Seasonal Weakness Ahead

June 16, 2006

A stated a few weeks ago as the market was tumbling that we were “very oversold” and a bounce was imminent. This was not a big surprise and most traders, while tentative, were predicting the same outcome. Now many market participants seem befuddled by the next move. Was the recent rally a last ditch effort before the “real” bottom occurs, or did last Wednesday’s trading mark the bottom? 

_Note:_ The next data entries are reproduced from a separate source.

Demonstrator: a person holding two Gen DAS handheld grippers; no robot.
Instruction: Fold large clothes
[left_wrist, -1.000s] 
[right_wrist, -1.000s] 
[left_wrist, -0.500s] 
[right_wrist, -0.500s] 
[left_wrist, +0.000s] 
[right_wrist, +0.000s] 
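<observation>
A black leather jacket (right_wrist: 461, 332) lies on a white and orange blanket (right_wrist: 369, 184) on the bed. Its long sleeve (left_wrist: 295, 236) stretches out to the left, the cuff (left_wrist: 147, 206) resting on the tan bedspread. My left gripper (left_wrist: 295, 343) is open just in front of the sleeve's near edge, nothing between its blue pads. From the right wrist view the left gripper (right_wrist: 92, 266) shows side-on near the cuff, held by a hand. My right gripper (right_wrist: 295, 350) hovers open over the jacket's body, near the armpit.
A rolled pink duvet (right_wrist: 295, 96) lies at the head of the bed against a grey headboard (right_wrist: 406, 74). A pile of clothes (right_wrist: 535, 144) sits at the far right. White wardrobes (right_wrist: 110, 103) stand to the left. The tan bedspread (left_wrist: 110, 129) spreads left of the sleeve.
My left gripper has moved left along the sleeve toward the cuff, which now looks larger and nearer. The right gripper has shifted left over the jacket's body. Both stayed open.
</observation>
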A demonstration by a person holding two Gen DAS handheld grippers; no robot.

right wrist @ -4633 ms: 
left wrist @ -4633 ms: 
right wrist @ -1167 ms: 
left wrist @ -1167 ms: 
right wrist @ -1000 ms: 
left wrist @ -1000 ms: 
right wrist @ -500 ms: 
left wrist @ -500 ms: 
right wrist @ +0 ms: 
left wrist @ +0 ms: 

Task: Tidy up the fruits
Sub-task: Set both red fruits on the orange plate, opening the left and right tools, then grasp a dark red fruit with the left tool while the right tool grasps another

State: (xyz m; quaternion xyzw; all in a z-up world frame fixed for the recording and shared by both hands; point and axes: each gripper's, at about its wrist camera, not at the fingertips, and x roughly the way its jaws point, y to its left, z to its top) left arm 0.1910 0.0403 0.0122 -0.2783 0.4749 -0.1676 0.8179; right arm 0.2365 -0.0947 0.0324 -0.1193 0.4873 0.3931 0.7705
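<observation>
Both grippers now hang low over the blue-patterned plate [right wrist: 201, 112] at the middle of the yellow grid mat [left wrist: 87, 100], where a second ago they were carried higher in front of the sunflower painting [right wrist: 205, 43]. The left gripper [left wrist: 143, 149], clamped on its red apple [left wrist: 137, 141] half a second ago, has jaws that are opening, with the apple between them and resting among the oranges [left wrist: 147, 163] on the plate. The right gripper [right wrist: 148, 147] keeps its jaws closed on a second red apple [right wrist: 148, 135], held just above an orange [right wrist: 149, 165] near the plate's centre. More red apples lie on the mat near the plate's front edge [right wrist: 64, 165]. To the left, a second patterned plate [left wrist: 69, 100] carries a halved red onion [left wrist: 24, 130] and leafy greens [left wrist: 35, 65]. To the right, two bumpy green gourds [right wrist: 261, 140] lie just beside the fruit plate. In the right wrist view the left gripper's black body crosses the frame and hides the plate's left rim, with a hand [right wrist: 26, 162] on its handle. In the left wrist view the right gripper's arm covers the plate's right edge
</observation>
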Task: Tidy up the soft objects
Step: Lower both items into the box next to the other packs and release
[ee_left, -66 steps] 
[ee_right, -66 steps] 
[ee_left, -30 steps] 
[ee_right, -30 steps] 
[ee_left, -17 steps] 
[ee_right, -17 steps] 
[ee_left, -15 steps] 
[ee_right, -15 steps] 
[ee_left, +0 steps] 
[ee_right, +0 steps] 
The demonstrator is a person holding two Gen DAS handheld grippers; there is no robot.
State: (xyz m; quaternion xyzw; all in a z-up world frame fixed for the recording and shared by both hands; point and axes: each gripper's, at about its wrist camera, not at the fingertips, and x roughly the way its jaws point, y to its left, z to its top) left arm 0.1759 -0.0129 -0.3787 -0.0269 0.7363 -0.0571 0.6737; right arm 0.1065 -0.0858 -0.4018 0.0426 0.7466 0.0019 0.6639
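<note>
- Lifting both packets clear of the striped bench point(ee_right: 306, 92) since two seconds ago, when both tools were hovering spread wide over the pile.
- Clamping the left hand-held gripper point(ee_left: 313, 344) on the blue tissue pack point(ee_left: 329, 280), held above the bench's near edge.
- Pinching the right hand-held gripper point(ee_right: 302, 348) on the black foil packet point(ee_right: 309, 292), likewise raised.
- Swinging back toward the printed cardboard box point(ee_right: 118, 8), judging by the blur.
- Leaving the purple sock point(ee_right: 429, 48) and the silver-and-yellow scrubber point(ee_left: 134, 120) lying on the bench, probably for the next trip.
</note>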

As I have mentioned  several times over the past month (also in the last Options Expiration report) that the period following June Options Expiration is historically, seasonally weak. Couple this information with the bearish phenomenon that occurs the day following options expiration and we could possibly be back at the recent lows in the short-term. Institutions are still showing heavy net short positions and you have to wonder how much of the move on Thursday was fueled by the big boys covering their positions. This certainly seemed to be the case in the options arena. I just don’t think the Bears are going to give up that easily.

Daily Articles of Interest

 RSI Wilder (5) for June 16, 2006

  • SPY 45.7 (neutral)
  • DIA – 57.1 (neutral)
  • QQQQ – 52.7 (neutral)
  • IWM – 46.3 (neutral)

 

 

Best 2-day gain since early 2003!

June 15, 2006

I have to keep it fairly short tonight as I have to attend my first birthing class tonight. My wife is expecting in late August so let the fun begin.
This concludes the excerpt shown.